Question

problem a
8 books are to be arranged on a shelf. in how many ways can this be done if 3 particular books must be kept together?

Explanation:

Step1: Treat the 3 books as a single unit

When 3 particular books must be kept together, we can consider them as one combined unit. So now, instead of 8 individual books, we have \(8 - 3+ 1=6\) units to arrange (the group of 3 books and the remaining 5 individual books). The number of ways to arrange these 6 units is given by the permutation formula for \(n\) distinct objects, which is \(n!\). So the number of ways to arrange 6 units is \(6!\).
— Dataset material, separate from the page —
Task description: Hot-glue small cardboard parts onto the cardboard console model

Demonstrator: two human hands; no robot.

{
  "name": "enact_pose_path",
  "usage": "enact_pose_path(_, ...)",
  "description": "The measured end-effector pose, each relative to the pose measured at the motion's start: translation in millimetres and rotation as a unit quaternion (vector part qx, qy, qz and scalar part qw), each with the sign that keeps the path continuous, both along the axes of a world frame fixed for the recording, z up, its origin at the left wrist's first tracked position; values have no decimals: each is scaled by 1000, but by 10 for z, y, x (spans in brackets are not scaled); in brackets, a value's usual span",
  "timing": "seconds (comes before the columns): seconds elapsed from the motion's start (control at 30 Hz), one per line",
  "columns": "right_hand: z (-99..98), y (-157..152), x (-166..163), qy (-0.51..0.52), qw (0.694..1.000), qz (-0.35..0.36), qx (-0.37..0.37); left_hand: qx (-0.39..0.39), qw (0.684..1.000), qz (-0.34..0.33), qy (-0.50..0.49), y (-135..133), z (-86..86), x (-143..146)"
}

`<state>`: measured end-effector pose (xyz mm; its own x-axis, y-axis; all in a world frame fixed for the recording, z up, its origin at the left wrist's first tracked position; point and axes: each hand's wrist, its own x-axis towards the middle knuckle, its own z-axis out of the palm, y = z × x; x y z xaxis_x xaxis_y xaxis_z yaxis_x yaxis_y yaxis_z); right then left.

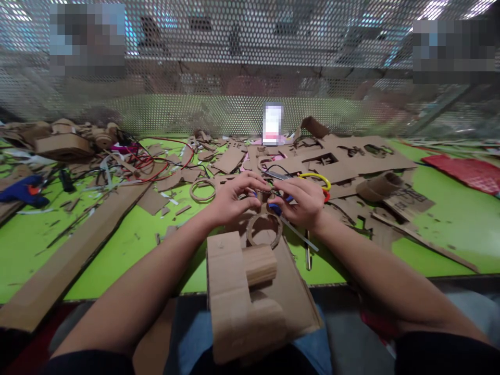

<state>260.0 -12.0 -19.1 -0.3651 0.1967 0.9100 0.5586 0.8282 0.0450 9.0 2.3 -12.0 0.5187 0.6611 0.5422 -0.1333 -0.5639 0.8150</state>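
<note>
My left hand (239,197) and my right hand (300,202) meet over the table, fingers bent in a pinch. Between their fingertips is a small brown cardboard piece (266,196) with a rough edge, partly covered by the fingers. Just below stands a cardboard ring (264,230) at the far end of a cardboard construction (230,291). That construction has rolled cardboard cylinders on it and rests partly over my lap. Scissors with yellow handles (318,178) lie behind my right hand, their blades pointing left.
Cardboard scraps cover much of the green table (437,234). A long cardboard strip (89,239) crosses the left side. A blue glue gun (24,191) lies far left, near red wires (156,169). A lit phone (272,124) leans against the perforated metal screen (219,83). Another cardboard ring (202,191) lies left.
</note>
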Motion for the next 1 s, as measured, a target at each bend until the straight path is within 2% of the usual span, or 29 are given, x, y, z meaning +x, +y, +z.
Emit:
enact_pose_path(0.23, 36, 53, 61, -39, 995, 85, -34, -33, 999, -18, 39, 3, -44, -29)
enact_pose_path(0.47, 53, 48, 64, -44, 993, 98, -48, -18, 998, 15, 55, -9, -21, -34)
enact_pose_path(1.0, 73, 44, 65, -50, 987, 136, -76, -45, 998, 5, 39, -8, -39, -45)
Step2: Arrange the 3 books within the group

The 3 particular books within the group can be arranged among themselves. The number of permutations of 3 distinct books is \(3!\) (using the permutation formula \(P(n,r)=\frac{n!}{(n - r)!}\), here \(n = 3\) and \(r=3\), so \(P(3,3)=\frac{3!}{(3 - 3)!}=3!\)).

Step3: Calculate the total number of arrangements

To find the total number of ways to arrange the 8 books with the 3 particular books together, we multiply the number of ways to arrange the 6 units (the group and the other books) by the number of ways to arrange the 3 books within the group. So the total number of arrangements is \(6!\times3!\).

We know that \(n!=n\times(n - 1)\times\cdots\times1\), so \(6!=6\times5\times4\times3\times2\times1 = 720\) and \(3!=3\times2\times1=6\). Then \(6!\times3!=720\times6 = 4320\).

Answer:

The number of ways to arrange the 8 books with 3 particular books kept together is \(\boldsymbol{4320}\).